───── The data ─────
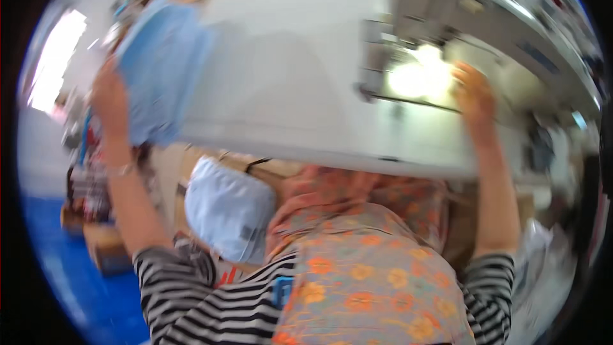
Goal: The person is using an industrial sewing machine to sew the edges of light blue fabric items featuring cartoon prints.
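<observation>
While a person in a striped top (185,291) and a flowered apron (370,281) sat before a long white tabletop (281,70), both bare arms reached forward, spread well apart. At the left end lay a light blue cloth (163,67), its lower edge near the front of the tabletop. The left hand (110,96) was at the cloth's left edge, touching it; its fingers were blurred and partly hidden, so I cannot tell how far they were open or whether they gripped the fabric. A thin bracelet (120,169) circled that wrist.

On the right stood a grey sewing machine (517,35), a bright glare (415,78) spreading beneath its head. The right hand (477,94) was just beside that glare, its fingers bent toward the light. Whether they were pressed together or had hold of anything could not be told.

Below the front edge, left of the apron, sat a rounded, pale blue fabric bundle (230,211). Farther left, a cardboard box (105,248) rested on a blue floor (80,281), and a bright window (57,61) showed above.
</observation>
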### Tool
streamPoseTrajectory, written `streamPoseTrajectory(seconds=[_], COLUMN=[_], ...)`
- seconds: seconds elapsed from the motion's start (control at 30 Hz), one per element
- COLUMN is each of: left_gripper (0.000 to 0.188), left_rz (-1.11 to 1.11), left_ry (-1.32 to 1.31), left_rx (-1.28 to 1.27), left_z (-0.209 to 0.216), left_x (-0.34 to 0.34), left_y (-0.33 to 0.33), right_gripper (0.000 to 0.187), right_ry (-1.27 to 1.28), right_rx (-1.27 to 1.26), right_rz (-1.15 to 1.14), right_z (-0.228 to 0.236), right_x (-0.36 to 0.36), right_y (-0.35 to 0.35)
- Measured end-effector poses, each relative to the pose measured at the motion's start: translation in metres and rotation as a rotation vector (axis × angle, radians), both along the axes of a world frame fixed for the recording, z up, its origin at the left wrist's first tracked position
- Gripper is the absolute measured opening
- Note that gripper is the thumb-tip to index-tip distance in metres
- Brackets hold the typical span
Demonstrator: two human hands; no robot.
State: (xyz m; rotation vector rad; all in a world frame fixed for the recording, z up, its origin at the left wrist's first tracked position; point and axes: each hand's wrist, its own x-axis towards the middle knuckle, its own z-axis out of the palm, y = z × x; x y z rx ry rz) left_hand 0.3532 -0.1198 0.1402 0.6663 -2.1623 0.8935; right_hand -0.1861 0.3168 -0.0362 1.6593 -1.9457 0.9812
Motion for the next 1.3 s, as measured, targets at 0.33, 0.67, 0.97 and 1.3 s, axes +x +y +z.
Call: streamPoseTrajectory(seconds=[0.33,0.67,0.97,1.3], left_gripper=[0.039,0.035,0.034,0.032], left_rz=[-0.252,-0.666,-0.76,-0.782], left_ry=[-0.07,-0.238,-0.291,-0.258], left_rx=[0.917,0.685,0.945,0.886], left_z=[-0.125,-0.134,-0.112,-0.114], left_x=[-0.199,-0.225,-0.228,-0.231], left_y=[0.269,0.296,0.295,0.292], right_gripper=[0.019,0.025,0.026,0.024], right_ry=[0.012,-0.257,-0.115,-0.144], right_rx=[-0.103,0.174,0.059,0.09], right_rz=[-0.58,-0.881,-0.869,-0.909], right_z=[0.028,0.035,0.021,0.019], right_x=[0.036,-0.017,-0.019,-0.027], right_y=[0.136,0.203,0.195,0.195])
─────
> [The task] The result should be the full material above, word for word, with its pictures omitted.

> [Result of this task]
Goal: The person is using an industrial sewing machine to sew the edges of light blue fabric items featuring cartoon prints.
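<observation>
While a person in a striped top (185,291) and a flowered apron (370,281) sat before a long white tabletop (281,70), both bare arms reached forward, spread well apart. At the left end lay a light blue cloth (163,67), its lower edge near the front of the tabletop. The left hand (110,96) was at the cloth's left edge, touching it; its fingers were blurred and partly hidden, so I cannot tell how far they were open or whether they gripped the fabric. A thin bracelet (120,169) circled that wrist.

On the right stood a grey sewing machine (517,35), a bright glare (415,78) spreading beneath its head. The right hand (477,94) was just beside that glare, its fingers bent toward the light. Whether they were pressed together or had hold of anything could not be told.

Below the front edge, left of the apron, sat a rounded, pale blue fabric bundle (230,211). Farther left, a cardboard box (105,248) rested on a blue floor (80,281), and a bright window (57,61) showed above.
</observation>
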### Tool
streamPoseTrajectory, written `streamPoseTrajectory(seconds=[_], COLUMN=[_], ...)`
- seconds: seconds elapsed from the motion's start (control at 30 Hz), one per element
- COLUMN is each of: left_gripper (0.000 to 0.188), left_rz (-1.11 to 1.11), left_ry (-1.32 to 1.31), left_rx (-1.28 to 1.27), left_z (-0.209 to 0.216), left_x (-0.34 to 0.34), left_y (-0.33 to 0.33), right_gripper (0.000 to 0.187), right_ry (-1.27 to 1.28), right_rx (-1.27 to 1.26), right_rz (-1.15 to 1.14), right_z (-0.228 to 0.236), right_x (-0.36 to 0.36), right_y (-0.35 to 0.35)
- Measured end-effector poses, each relative to the pose measured at the motion's start: translation in metres and rotation as a rotation vector (axis × angle, radians), both along the axes of a world frame fixed for the recording, z up, its origin at the left wrist's first tracked position
- Gripper is the absolute measured opening
- Note that gripper is the thumb-tip to index-tip distance in metres
- Brackets hold the typical span
Demonstrator: two human hands; no robot.
State: (xyz m; rotation vector rad; all in a world frame fixed for the recording, z up, its origin at the left wrist's first tracked position; point and axes: each hand's wrist, its own x-axis towards the middle knuckle, its own z-axis out of the palm, y = z × x; x y z rx ry rz) left_hand 0.3532 -0.1198 0.1402 0.6663 -2.1623 0.8935; right_hand -0.1861 0.3168 -0.0362 1.6593 -1.9457 0.9812
Motion for the next 1.3 s, as measured, targets at 0.33, 0.67, 0.97 and 1.3 s, axes +x +y +z.
Call: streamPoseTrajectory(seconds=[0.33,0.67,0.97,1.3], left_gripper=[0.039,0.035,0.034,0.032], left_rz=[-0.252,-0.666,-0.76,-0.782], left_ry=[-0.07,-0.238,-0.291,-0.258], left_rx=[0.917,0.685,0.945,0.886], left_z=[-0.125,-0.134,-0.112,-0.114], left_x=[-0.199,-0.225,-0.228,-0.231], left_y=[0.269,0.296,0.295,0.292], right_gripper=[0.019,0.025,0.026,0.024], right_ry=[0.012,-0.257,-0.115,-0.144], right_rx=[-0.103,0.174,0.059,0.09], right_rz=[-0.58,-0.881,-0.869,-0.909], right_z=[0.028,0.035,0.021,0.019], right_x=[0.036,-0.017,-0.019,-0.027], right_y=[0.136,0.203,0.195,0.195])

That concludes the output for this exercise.